In practice the rate at which instructions could be accessed from Central Storage turned out to be lower than anticipated at the design stage, which meant that a new instruction word would not actually be available until after a total of eight minor cycles. Since the rate at which instructions are issued to the functional units cannot often be maintained at one per minor cycle, however, the overall effect of this delay on performance was not quite so bad as might be imagined, and when executing loops which can be contained within the stack, no Central Storage accesses for instructions are required at all.
When a conditional branch is decoded, a test for jump within stack is made. This involves subtracting the current program address from the branch address. If the absolute value of the result is less than seven words, and if the values in D and L indicate that the branch is to a location within the stack, no further store accesses are made for instruction words until instruction parcels are again taken from I0. Thus a branch may jump forwards or backwards within the stack and loops may be held in the stack in various forms.
Figure 4. The CDC 6600 simulation model loaded into HASE
Also shown in Figure 5 are two entities that form part of the model rather than the 6600 itself, i.e. the standard HASE Clock entity and the Programs entity.

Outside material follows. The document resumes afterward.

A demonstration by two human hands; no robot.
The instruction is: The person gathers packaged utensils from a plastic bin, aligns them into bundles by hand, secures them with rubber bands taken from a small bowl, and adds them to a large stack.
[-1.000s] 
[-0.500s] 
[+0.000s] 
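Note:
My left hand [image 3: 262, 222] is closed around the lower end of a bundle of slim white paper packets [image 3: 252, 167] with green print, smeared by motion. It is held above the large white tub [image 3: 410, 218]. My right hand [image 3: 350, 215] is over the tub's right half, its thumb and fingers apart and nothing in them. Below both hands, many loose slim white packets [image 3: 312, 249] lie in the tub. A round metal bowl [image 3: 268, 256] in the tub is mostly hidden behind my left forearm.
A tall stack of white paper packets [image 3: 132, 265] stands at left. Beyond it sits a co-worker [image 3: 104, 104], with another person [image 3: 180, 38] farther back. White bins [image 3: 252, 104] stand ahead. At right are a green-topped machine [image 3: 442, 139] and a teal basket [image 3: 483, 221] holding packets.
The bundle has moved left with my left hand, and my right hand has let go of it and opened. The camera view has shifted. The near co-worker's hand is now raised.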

Like the Central Storage entity, the Programs entity contains two arrays, one for instructions and one for (integer) data. Because memories in HASE are implemented as C++ arrays, the type-checking in C++ means that it is not possible to mix different types of element in a single array.
When downloaded, the Programs entity contains two programs, held in the PROGRAMS.prog_mem.mem file at addresses starting at 0 and 256. After loading the project, the user can choose which program to run by editing the GLOBALS parameter Program and updating the model's parameter file by clicking the "Write Parameters" button . Users can add programs of their own, as programs 3/4, in the PROGRAMS.prog_mem.mem file, starting at locations 512/768. The data for each program is held in PROGRAMS.data_mem.mem file, each program's data also starting at addresses 0/256/512/768.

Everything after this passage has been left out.